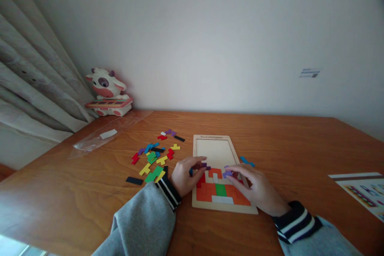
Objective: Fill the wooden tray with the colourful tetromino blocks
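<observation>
A wooden puzzle board (222, 209) lies in front of me, its near part filled with orange, red, white and green pieces; the bare inner base shows at the far end. Above its left side my left hand (187, 174) pinches a dark purple puzzle piece (206, 166) between thumb and fingers. My right hand (255, 186) closes its fingertips on a lighter purple puzzle piece (228, 172) over the board's right half. The two purple pieces are apart. Part of the board's filled area is hidden beneath both hands.
Several loose coloured pieces (154, 174) are scattered left of the board. A blue piece (247, 161) lies to its right. Farther left are a clear plastic bag (90, 143) and a cow-shaped toy keyboard (109, 103). A printed sheet (364, 192) rests at the right table edge.
</observation>
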`<state>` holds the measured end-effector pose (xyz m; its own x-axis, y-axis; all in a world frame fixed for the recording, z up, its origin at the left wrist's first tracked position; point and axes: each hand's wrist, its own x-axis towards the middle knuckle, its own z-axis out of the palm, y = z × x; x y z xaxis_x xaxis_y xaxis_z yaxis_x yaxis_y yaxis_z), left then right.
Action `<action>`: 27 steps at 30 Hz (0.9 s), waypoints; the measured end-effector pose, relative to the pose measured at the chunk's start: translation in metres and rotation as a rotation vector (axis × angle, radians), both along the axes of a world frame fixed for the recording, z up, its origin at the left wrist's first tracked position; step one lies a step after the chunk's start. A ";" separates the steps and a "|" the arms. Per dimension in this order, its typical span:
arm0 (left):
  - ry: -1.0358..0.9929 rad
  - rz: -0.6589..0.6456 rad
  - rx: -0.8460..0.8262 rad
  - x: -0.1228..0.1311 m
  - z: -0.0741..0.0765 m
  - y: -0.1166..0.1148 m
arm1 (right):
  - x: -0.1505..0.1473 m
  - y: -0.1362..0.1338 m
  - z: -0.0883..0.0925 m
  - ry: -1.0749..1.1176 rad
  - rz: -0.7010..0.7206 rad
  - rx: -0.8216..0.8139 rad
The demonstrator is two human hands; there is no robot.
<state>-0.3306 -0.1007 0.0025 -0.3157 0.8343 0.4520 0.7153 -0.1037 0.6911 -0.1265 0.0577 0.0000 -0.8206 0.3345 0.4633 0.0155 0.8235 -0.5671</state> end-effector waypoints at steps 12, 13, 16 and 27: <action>0.046 0.001 -0.159 0.002 0.002 -0.001 | -0.003 0.002 -0.002 -0.168 0.111 0.067; 0.057 0.003 -0.162 0.002 0.002 -0.001 | -0.002 0.002 -0.002 -0.176 0.108 0.086; 0.125 0.000 -0.150 0.002 0.001 -0.001 | -0.001 0.000 0.001 -0.188 0.087 0.155; 0.454 -0.137 0.004 0.002 0.004 -0.004 | -0.002 -0.002 0.005 -0.135 0.180 0.345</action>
<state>-0.3285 -0.1044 0.0066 0.0278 0.8526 0.5218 0.9245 -0.2204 0.3109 -0.1287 0.0556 0.0048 -0.9130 0.0238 0.4072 -0.0910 0.9612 -0.2602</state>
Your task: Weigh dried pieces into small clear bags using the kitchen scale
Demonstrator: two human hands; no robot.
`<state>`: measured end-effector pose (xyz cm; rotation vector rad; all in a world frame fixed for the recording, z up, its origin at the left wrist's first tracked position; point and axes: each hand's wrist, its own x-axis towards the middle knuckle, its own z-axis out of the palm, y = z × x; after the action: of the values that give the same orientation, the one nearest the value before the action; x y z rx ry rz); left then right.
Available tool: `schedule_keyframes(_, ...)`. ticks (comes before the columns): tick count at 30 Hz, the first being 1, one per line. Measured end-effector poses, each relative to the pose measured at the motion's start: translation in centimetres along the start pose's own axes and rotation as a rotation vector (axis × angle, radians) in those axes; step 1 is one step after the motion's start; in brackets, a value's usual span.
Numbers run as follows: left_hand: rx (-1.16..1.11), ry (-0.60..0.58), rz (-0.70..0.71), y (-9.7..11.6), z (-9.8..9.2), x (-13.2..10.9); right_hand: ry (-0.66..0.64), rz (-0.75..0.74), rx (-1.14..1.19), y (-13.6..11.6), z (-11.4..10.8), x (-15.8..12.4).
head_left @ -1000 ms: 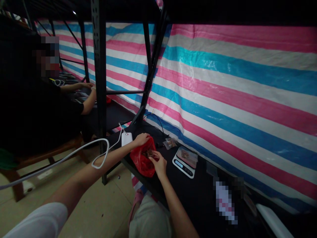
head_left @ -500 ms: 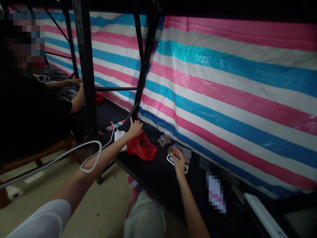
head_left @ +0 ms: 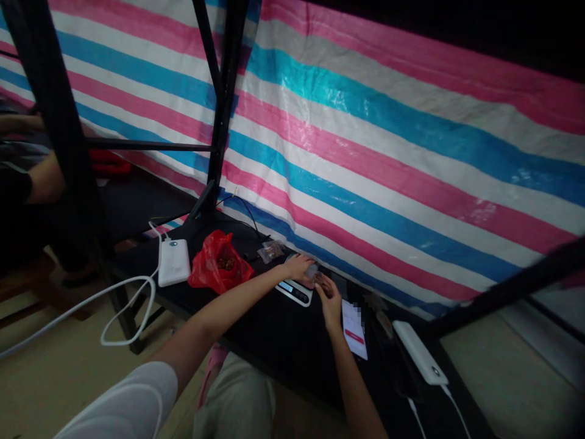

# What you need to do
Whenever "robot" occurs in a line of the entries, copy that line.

# Written reply
The demonstrator is two human hands; there is no robot.
Demonstrator: two human hands; no robot.

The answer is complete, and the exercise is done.